» What you will do
From the listing below, copy only the lines running from the line that contains "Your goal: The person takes" to the line that contains "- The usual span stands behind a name", both included.

» Records for this task
+===+

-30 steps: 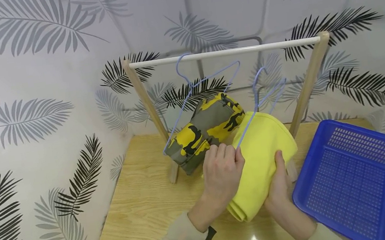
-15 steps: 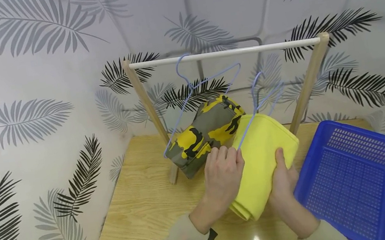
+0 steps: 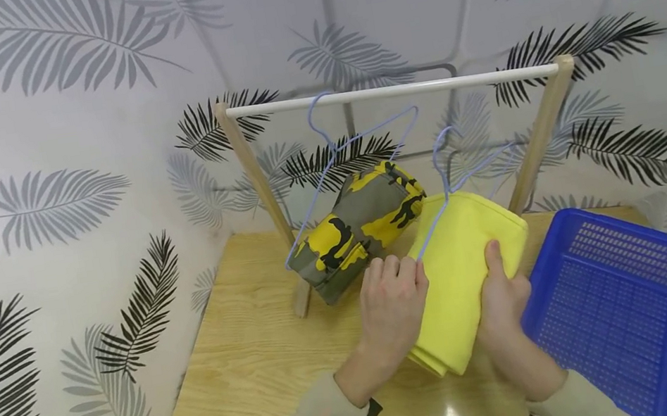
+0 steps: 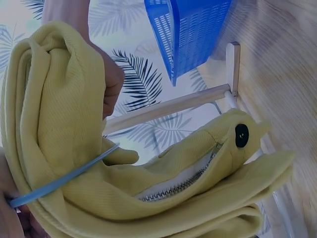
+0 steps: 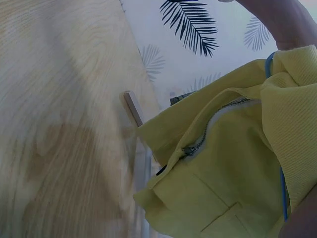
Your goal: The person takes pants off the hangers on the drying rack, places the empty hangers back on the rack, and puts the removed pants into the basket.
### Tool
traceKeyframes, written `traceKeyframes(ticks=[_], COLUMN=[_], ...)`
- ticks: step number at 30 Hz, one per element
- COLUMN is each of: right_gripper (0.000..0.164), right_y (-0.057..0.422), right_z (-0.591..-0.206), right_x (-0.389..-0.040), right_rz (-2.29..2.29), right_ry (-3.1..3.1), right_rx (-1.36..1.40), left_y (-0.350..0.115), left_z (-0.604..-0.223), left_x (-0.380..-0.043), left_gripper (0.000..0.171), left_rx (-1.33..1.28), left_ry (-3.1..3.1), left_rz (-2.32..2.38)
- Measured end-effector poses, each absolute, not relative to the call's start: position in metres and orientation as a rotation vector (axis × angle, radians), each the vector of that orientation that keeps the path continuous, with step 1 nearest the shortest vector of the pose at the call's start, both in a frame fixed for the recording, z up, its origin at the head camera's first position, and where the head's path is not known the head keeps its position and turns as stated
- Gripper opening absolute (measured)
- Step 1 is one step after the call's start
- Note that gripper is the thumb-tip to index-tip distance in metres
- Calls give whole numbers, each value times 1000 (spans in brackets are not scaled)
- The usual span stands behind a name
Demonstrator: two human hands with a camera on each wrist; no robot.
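Observation:
Yellow trousers [image 3: 462, 261] hang folded over a light blue wire hanger [image 3: 435, 224] in the head view. My left hand [image 3: 395, 306] grips the hanger's near left end beside the cloth. On the other side my right hand [image 3: 502, 305] holds the trousers, thumb on the front and the other fingers mostly hidden behind. A metal zip [image 4: 173, 192] and a dark button [image 4: 241, 135] show at the waist in the left wrist view. The hanger's hook sits below the rack's white rod [image 3: 394, 91], apart from it.
Camouflage trousers [image 3: 338, 243] hang to the left on another blue hanger [image 3: 312, 212] hooked over the rod. Wooden legs [image 3: 254, 169] support the rack on the wooden table [image 3: 253, 361]. A blue perforated basket [image 3: 617, 310] stands at the right. Leaf-patterned walls enclose the back and left.
The yellow trousers and both hands have shifted slightly right. The hanger has turned a little, its far arm reaching farther right. The camouflage trousers stay in place.

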State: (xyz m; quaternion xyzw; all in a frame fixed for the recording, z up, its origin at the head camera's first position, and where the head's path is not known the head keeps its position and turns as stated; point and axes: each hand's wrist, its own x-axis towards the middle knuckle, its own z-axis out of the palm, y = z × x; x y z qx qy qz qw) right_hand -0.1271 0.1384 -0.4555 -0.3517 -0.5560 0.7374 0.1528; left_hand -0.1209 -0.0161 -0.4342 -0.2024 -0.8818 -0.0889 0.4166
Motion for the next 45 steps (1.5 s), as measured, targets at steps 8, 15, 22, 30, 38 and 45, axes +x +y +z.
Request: traceKeyframes(ticks=[8,15,22,30,38,45], right_gripper=[39,32,29,30,35,39], right_y=[139,141,146,153,160,164], right_z=[-449,-444,-437,-430,-419,-411], right_x=[-129,-128,-128,-129,-129,-130], right_rz=[2096,2080,2042,2100,2167,2197], right_ry=[-1530,-1485,-1469,-1385,-1363,-1373], right_rx=[-972,-935,-928,-939,-979,-997], left_y=[-16,-17,-22,-28,-32,-34], left_z=[-433,-434,-437,-437,-436,-437], left_x=[-119,-120,-123,-125,-123,-122], left_gripper=[36,36,31,32,30,28], left_rx=[-482,-479,-487,-493,-507,-508], left_ry=[-2242,-2237,-2214,-2224,-2269,-2292], left_rz=[-243,-241,-235,-245,-281,-331])
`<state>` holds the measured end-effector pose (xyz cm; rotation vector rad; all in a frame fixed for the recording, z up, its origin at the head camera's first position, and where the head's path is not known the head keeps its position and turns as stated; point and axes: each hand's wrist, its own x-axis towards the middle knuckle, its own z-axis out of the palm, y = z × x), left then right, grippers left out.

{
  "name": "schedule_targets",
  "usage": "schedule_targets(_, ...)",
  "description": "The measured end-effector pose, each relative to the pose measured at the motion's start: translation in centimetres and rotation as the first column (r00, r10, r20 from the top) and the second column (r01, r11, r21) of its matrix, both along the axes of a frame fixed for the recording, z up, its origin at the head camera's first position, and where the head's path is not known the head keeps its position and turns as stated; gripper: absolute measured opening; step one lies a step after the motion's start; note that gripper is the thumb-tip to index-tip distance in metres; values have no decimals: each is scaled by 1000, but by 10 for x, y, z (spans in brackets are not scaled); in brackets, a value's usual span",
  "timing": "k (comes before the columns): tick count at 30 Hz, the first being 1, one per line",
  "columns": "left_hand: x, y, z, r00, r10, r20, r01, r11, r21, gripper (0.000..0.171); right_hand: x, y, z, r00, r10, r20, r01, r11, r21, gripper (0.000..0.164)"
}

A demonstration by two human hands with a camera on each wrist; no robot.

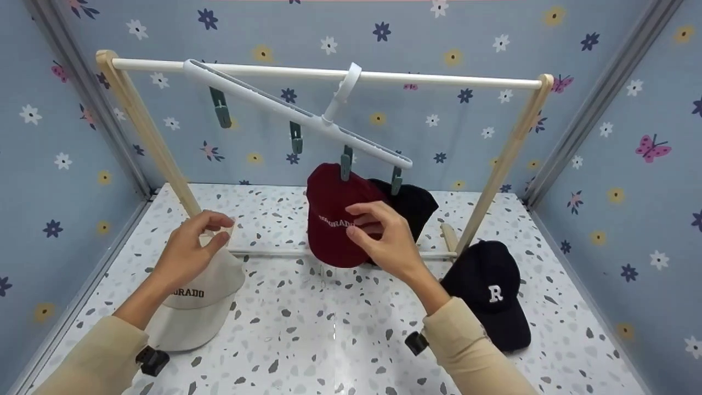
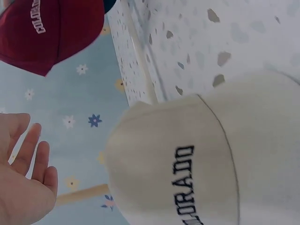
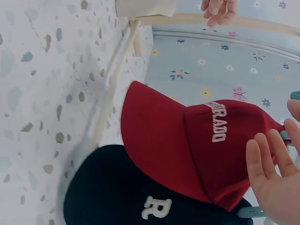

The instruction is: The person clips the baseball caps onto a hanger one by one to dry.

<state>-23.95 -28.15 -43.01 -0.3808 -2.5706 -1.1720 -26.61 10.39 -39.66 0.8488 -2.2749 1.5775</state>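
A maroon cap lettered in white hangs from a clip on a white hanger. Behind it a black cap hangs from the end clip; in the right wrist view a dark cap bears a white R. My right hand, fingers loosely bent, is in front of the maroon cap and holds nothing; whether it touches the cap I cannot tell. My left hand, also holding nothing, hovers over a cream cap with dark COLORADO lettering.
The hanger hooks over the white rail of a wooden-legged rack, tilted down to the right. Two more clips dangle from its left half without caps. A navy R cap lies on the speckled tabletop at right. Flowered panels enclose the back and sides.
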Motion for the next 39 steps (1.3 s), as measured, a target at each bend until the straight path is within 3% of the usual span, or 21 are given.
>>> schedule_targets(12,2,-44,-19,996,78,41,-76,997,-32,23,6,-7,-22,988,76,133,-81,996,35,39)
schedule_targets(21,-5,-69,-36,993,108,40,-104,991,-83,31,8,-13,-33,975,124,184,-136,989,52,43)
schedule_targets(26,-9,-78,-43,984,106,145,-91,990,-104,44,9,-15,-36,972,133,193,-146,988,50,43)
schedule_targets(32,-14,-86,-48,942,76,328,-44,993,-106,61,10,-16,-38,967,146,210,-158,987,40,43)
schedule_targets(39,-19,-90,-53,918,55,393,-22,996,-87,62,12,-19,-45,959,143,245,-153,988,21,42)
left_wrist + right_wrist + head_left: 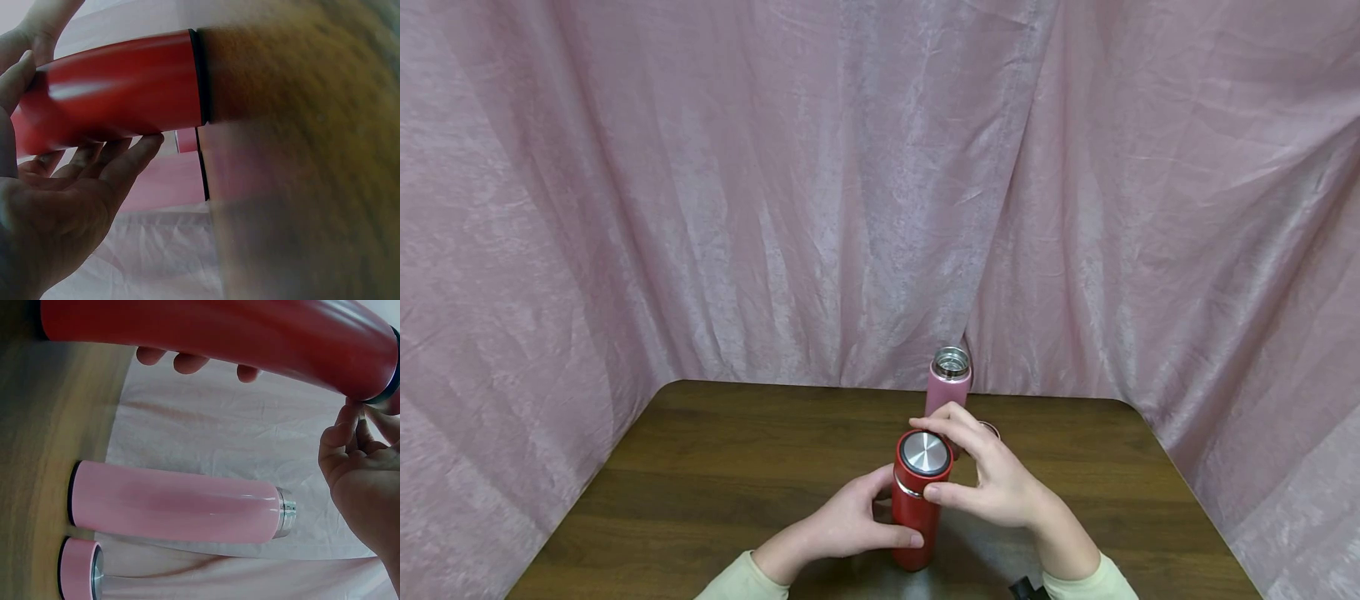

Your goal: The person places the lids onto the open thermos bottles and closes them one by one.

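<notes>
Your left hand [848, 523] grips the red bottle [925, 518] (thumb on the near side). Your right hand [1003, 482] arches over its lid [925, 454], held between thumb and fingers.

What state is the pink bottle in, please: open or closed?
Open: the pink bottle shows its bare metal mouth, and a pink lid stands apart.

A curtained-off workspace was shown: a dark wood-grain desk [722, 462] with rounded far corners was enclosed at the back and both sides by shiny pink drapes [760, 192], hung in folds. What kind of building lay beyond could not be told.
</notes>
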The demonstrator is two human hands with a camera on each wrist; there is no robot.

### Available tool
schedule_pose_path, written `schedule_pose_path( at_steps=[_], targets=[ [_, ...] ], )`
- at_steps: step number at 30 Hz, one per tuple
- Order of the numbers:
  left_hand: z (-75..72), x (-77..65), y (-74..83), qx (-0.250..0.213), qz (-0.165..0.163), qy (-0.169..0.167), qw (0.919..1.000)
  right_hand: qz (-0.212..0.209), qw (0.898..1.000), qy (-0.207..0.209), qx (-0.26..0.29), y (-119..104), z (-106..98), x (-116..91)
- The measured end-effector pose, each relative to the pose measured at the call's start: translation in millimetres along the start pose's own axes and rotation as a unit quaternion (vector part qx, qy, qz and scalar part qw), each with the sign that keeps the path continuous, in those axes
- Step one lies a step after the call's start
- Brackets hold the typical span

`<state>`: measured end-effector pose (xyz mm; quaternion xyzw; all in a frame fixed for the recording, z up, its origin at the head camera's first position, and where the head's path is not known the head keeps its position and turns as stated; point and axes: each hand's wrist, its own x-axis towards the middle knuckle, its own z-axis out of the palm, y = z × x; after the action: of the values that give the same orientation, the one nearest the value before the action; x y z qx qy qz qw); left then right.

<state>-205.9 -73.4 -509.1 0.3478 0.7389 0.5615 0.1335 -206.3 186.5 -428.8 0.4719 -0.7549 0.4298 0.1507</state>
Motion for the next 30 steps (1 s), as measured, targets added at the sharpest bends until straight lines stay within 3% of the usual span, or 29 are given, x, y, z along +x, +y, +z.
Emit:
schedule_pose_path(
  at_steps=[8,20,24,30],
  targets=[
    [-0.2,-0.5,1.0,0.005,0.000,0.002,1.0000,0.031,0.999,0.020,0.027,-1.0,0.2,1.1],
    [-1.1,-0.2,-1.0,0.003,-0.003,0.000,1.0000,0.068,0.997,0.029,-0.007,-4.4,-0.4,2.4],
    [-1.2,-0.6,-1.3,0.003,-0.004,0.001,1.0000,0.056,0.998,0.011,0.008,-1.3,-1.9,1.5],
    [-0.7,-1.0,-1.1,0.001,-0.003,0.000,1.0000,-0.001,0.998,-0.016,0.061,6.3,-2.0,-0.5]
  ],
)
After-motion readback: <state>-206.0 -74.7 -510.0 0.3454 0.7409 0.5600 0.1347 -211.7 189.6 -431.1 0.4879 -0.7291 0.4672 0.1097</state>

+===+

» Answer box
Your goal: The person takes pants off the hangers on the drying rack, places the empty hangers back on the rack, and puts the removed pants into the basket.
### Tool
traceKeyframes, written `traceKeyframes(ticks=[_], COLUMN=[_], ...)`
- ticks: step number at 30 Hz, one per element
- COLUMN is each of: right_gripper (0.000..0.164), right_y (-0.057..0.422), right_z (-0.591..-0.206), right_x (-0.389..-0.040), right_rz (-2.29..2.29), right_ry (-3.1..3.1), right_rx (-1.36..1.40), left_y (-0.350..0.115), left_z (-0.604..-0.223), left_x (-0.380..-0.043), left_gripper (0.000..0.171), left_rx (-1.33..1.28), left_ry (-3.1..3.1), left_rz (-2.32..2.38)
- Measured end-effector poses, each absolute, not relative to the call's start: position in metres and orientation as a rotation vector (axis × angle, radians), each the vector of that orientation that keeps the path continuous, with step 1 nearest the shortest vector of the pose at the call's start, both in a frame fixed for the recording, z up, its origin at the head camera's first position, and where the head's path is not known the head keeps its position and turns as stated
- Gripper opening absolute (measured)
- Step 1 is one step after the call's start
- Note that gripper is the thumb-tip to index-tip distance in metres
- Calls give whole numbers, each value times 1000 (spans in brackets are not scaled)
- The usual span stands behind a name

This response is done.